Posted by: Liam-still | January 27, 2011 5:14 PM | Report abuse

@Liam - Pense! What is it with this conservative movement that they seem incapable of validating anyone who isn't just plain dumb?

And on that topic, I see Sarah has raised her head above water again to fill us in on the history of the decline of the Soviet Empire and the space race winners and losers. It would take Palin to clarify that rocket science isn't rocket science.

Posted by: bernielatham | January 27, 2011 4:58 PM |
...................

Bernie,

I posted earlier today, that I though the Fat Cat Donors were going to funnel most of their contributions to Rove/Chamber Of Commerce, and that will dry up most of the money for individual Republican candidates, and would allow Rove/Chamber/Kotch Axis to actually select the next Republican nominee, because they will control almost all the campaign ad funding.

Dick Armey starting to promote Mike Pence, might just be the first launch of such an effort.

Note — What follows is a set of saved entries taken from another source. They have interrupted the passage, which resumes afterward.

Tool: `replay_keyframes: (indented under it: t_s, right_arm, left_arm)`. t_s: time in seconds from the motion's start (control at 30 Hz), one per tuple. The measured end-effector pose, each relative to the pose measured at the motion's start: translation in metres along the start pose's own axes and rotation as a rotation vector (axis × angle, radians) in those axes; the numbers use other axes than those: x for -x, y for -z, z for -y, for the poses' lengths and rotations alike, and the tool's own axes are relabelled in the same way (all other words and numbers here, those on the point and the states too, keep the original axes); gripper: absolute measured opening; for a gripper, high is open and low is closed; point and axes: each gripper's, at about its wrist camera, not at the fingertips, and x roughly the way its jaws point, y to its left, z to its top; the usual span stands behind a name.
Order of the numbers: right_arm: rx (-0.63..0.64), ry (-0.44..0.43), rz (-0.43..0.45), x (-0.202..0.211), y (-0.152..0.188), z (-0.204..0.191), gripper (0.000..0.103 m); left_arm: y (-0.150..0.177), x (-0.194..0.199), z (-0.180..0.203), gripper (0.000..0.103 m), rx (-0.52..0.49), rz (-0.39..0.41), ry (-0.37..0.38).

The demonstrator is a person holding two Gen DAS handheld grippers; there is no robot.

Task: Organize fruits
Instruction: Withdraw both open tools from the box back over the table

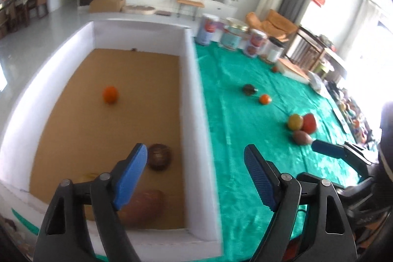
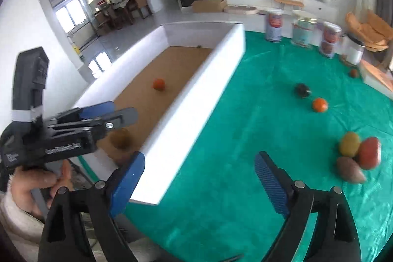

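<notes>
A white box (image 1: 194, 95) with a brown floor holds an orange (image 1: 110, 95), a dark brown round fruit (image 1: 159, 156) and a large reddish-brown fruit (image 1: 145, 208). My left gripper (image 1: 195, 149) hangs open over the box's near right wall, with nothing between its fingers. On the green cloth (image 2: 245, 114) lie a dark fruit (image 2: 302, 90), an orange (image 2: 320, 104), and a cluster of a yellow-green fruit (image 2: 350, 144), a red one (image 2: 369, 152) and a brown one (image 2: 350, 170). My right gripper (image 2: 199, 156) is open and empty over the cloth, left of that cluster.
Several tins (image 1: 208, 28) and a white jar (image 1: 275, 50) line the table's far edge. A wooden board on a white block (image 1: 294, 70) sits at the right, with a small reddish fruit (image 1: 274, 69) beside it. A person's hand (image 2: 36, 183) holds the left gripper.
</notes>
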Motion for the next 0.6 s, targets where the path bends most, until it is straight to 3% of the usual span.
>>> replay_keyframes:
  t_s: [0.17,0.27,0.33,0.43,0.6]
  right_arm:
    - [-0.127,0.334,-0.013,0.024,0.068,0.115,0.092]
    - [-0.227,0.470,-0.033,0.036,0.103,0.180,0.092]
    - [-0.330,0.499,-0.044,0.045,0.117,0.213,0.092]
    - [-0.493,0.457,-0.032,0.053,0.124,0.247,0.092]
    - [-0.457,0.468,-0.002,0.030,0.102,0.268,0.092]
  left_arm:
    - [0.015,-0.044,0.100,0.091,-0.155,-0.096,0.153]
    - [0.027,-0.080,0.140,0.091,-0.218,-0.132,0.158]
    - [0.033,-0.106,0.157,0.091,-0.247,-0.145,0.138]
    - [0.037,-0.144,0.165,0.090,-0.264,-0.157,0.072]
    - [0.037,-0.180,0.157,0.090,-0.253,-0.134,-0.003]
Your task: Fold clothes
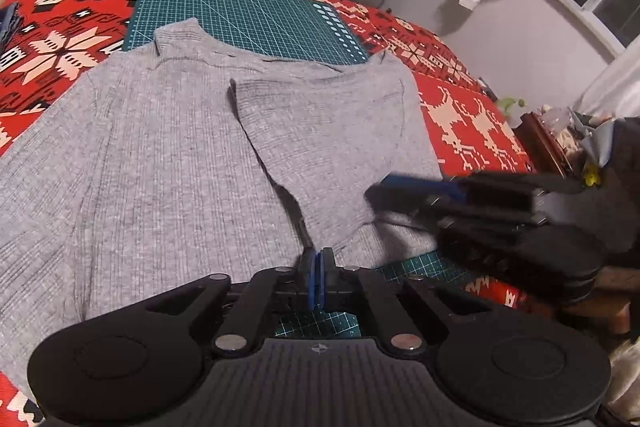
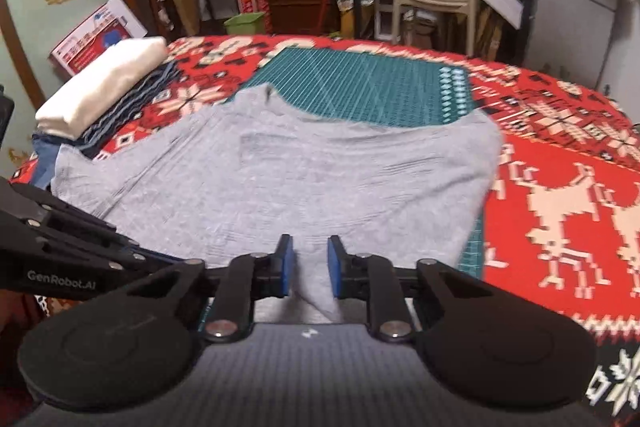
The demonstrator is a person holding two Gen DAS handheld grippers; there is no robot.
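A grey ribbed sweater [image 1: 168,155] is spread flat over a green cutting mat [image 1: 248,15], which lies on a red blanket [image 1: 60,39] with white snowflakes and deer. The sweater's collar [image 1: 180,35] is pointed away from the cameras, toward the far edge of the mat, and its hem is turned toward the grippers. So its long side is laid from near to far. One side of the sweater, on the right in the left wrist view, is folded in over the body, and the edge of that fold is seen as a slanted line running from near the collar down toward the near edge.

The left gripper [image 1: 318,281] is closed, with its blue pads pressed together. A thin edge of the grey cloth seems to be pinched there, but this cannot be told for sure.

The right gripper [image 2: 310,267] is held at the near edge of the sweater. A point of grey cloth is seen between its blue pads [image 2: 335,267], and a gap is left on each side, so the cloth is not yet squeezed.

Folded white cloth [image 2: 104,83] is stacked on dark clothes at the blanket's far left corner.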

The Supreme Court's gang of five right wing stooges, ruling to allow unlimited anonomous contributions to be laundered through the likes of Rove, has effectively returned the nation to the times when candidates were picked by the powerful few, in smoke filled back rooms.

Scalia's scoundrels have restored the poll tax, by declaring that money roars and the poor are all mutes.

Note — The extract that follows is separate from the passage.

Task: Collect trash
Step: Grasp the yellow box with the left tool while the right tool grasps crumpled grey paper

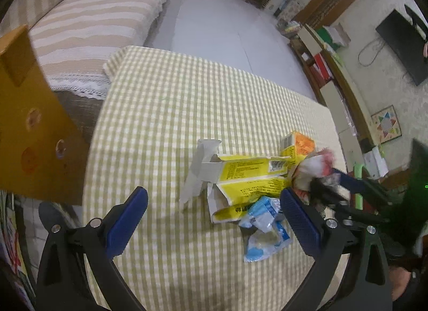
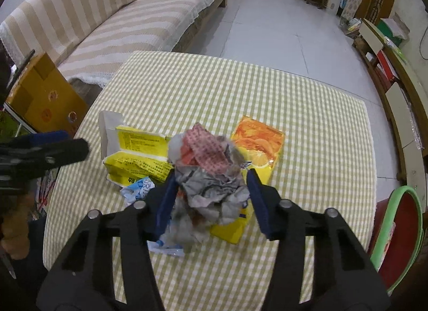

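Observation:
On the green-checked table lies a pile of trash: a torn yellow carton, an orange-yellow juice box, and a blue-white wrapper. My right gripper is shut on a crumpled wad of grey and pink wrapper, which also shows blurred in the left wrist view, just above the pile. My left gripper is open and empty, low over the table beside the carton.
A brown cardboard box stands off the table's left edge. A striped sofa lies behind. A red bin with a green rim stands at the table's right. Shelves line the right wall.

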### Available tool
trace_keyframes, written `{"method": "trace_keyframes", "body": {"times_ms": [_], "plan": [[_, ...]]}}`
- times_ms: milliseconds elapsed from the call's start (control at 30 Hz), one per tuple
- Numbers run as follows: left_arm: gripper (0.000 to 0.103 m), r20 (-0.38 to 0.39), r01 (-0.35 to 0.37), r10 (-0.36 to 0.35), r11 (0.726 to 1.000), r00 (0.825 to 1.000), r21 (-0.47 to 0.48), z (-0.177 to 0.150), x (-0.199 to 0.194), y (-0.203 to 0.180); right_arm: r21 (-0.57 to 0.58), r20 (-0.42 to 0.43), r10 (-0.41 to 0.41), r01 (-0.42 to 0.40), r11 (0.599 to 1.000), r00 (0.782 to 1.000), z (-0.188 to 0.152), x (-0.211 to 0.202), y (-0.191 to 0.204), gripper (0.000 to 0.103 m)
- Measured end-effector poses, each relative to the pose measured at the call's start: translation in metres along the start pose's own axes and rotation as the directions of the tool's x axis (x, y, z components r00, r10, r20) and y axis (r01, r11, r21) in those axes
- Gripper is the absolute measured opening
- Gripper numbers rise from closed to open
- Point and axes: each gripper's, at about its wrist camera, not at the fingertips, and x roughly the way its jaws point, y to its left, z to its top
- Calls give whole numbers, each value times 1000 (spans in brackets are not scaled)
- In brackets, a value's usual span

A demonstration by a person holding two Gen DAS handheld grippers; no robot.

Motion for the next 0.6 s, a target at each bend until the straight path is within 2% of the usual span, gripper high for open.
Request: {"method": "trace_keyframes", "body": {"times_ms": [200,300,500,600], "plan": [[95,-47,38,-36,999,998,39,16,26,2,25,26,0,-1,1000,1000,-3,-18,-13,49],[95,-69,99,-94,992,993,72,24,36,3,34,34,-8,7,999,999,-4,-23,-19,49],[93,-132,233,-218,965,967,117,31,57,-3,59,31,-25,24,998,999,-8,-25,-32,49],[80,-168,253,-229,958,959,135,28,67,-11,66,27,-31,29,997,999,-10,-25,-35,49]]}}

Posted by: Liam-still | January 27, 2011 5:26 PM | Report abuse

@ruk: "$$$ will not be a problem for the R candidate in the general against Obama since the Citizens United decision. The R's will be rolling in dough."

Just a quick reminder that the Dems outspent the GOP in 2010 and that the impact of Citizens United and outside groups was waaaaay overstated:

"Republican-leaning outside groups spent $30 million more than their Democratic counterparts, the study determined.

"The report also rebuts the widely held belief that Republicans vastly outspent Democrats on the airwaves.

"... Over the course of the campaign, the report found, Democratic committees and candidates outspent their GOP foes $159 million to $112 million – more than enough to compensate for the money outside GOP-leaning groups contributed toward airtime.

“If anything, pro-Republican groups helped keep Republican challengers competitive with the incumbent Democratic class,” the report says."

Read more: http://www.politico.com/news/stories/0111/47589.html#ixzz1CHFzhaAy

Posted by: sbj3 | January 27, 2011 5:28 PM | Report abuse

"Bunch Of Rabid Right Wing Freeloaders."

Reporting for duty!

Posted by: TrollMcWingnut | January 27, 2011 5:32 PM | Report abuse

@liam: "Would allow Rove/Chamber/Kotch Axis to actually select the next Republican nominee, because they will control almost all the campaign ad funding."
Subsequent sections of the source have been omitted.